What This Means Alongside Other Trends
This development is particularly significant when viewed alongside two other trends in the eCommerce landscape:
- The rise of AI-driven commerce: AI services, from product recommendations to customer service chatbots to generative content tools, are inherently cross-border digital services. If tariffs are applied to electronic transmissions, AI-powered commerce tools could become more expensive depending on where the provider and merchant are located.
- Increasing data localisation requirements: Several countries are already pushing for data to be stored and processed domestically. Combined with potential digital tariffs, we could see a fragmentation of the global digital commerce infrastructure that has powered eCommerce growth for two decades.
What Should Merchants Do Now?
First, don't panic. This is a slow-moving development. The WTO's non-extension is a permission slip, not a mandate. Countries need to draft legislation, work out enforcement mechanisms, and navigate domestic politics before any tariffs take effect.
However, prudent planning is warranted:
1. Audit your cross-border digital revenue. Understand exactly what percentage of your digital product sales crosses national borders and into which markets.
2. Map your SaaS dependency chain. Know where your critical tools are headquartered and where they process data. This is good practice regardless of tariff developments.
3. Watch key markets. India, Indonesia, and South Africa are among the countries most likely to move first. If you have significant customer bases in these regions, monitor legislative developments closely.
4. Build pricing flexibility. If you sell digital products internationally, ensure your pricing infrastructure can accommodate per-market adjustments if tariffs require it.

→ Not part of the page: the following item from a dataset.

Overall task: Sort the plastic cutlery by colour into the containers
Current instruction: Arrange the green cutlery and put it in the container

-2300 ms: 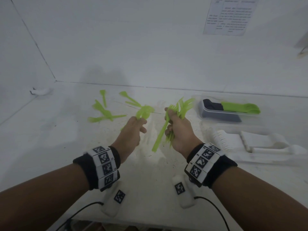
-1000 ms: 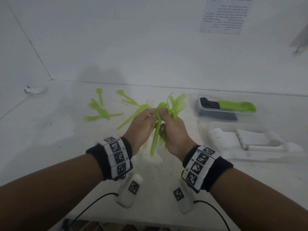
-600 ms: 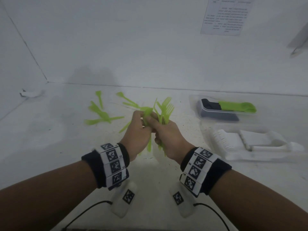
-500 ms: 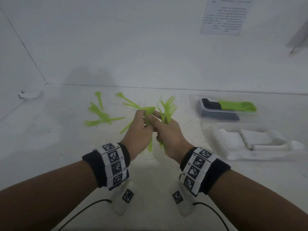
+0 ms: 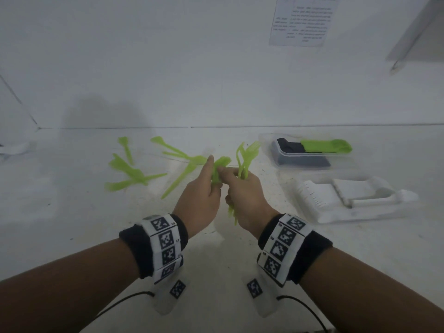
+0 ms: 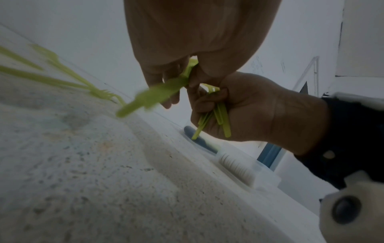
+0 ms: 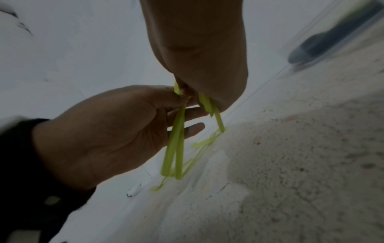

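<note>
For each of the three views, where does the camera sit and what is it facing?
Head: looks down on both hands, forearms, white table.
Left wrist: under the left hand, facing the right hand.
Right wrist: under the right hand, facing the left.
All share the green plastic forks.

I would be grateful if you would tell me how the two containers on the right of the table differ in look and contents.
The far container is clear plastic and holds black and green cutlery; the near container looks opaque white and holds only white cutlery. The far container's green pieces contrast sharply with its black ones, while the near container's pieces blend into it. Both sit on the white table, untouched by either hand.
</note>
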Action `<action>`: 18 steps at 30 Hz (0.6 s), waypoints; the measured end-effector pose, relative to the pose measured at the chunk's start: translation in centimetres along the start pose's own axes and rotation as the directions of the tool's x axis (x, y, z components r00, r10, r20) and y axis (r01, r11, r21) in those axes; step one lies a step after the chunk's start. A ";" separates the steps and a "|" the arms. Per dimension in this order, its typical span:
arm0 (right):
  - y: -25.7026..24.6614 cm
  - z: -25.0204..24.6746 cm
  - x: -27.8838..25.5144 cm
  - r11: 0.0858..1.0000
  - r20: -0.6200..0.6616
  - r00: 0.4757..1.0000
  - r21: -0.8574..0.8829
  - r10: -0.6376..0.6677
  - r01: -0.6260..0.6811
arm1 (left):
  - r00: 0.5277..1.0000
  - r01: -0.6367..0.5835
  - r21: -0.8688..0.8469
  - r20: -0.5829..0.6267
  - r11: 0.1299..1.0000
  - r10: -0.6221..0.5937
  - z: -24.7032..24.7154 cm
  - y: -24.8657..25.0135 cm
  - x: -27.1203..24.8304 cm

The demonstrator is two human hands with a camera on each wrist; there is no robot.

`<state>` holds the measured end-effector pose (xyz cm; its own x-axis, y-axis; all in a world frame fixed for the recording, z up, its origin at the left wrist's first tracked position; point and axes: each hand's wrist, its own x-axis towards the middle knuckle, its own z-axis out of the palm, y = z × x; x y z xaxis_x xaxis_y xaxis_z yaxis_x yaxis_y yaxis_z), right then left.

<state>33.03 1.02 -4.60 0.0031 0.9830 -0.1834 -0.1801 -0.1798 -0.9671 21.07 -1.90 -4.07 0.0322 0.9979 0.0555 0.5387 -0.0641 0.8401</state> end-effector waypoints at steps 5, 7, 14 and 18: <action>-0.1 -1.3 -0.3 0.999 0.036 0.998 0.013 -0.046 0.046 | 0.988 0.017 0.000 0.151 1.000 -0.017 0.2 0.6 -0.1; -0.1 -1.7 -0.4 0.998 0.065 0.996 0.042 -0.054 0.051 | 0.982 0.017 -0.015 0.190 1.000 -0.014 0.4 0.8 0.0; -0.4 -2.3 0.2 0.995 0.075 0.994 0.047 0.079 -0.083 | 0.998 0.009 -0.148 0.055 0.989 -0.001 2.3 0.0 0.3; 0.1 -2.6 0.8 0.981 0.080 0.986 0.116 0.148 -0.157 | 0.999 0.041 -0.180 0.042 0.983 -0.034 2.8 0.5 0.4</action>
<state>35.58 1.68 -5.35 -0.1019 0.9453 -0.3100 -0.2910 -0.3263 -0.8994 23.71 -1.54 -5.16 0.0494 0.9988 0.0045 0.3789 -0.0229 0.9252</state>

5. Engage your industry associations. This is a policy issue where collective advocacy matters. Trade groups and chambers of commerce will be crucial in shaping how, and whether, individual countries implement digital tariffs.
The Bigger Picture
The WTO moratorium's lapse is a symptom of a broader shift: the internet's "borderless" era is gradually giving way to one where national boundaries reassert themselves in digital commerce. From GDPR to digital services taxes to data localisation, the trend line is clear.
For eCommerce merchants, the strategic imperative is resilience. Build businesses that can adapt to an increasingly fragmented regulatory landscape. The merchants who thrive in the next decade will be those who treat regulatory adaptability as a core competency, not an afterthought.
The duty-free internet was never guaranteed to last forever. It just felt that way.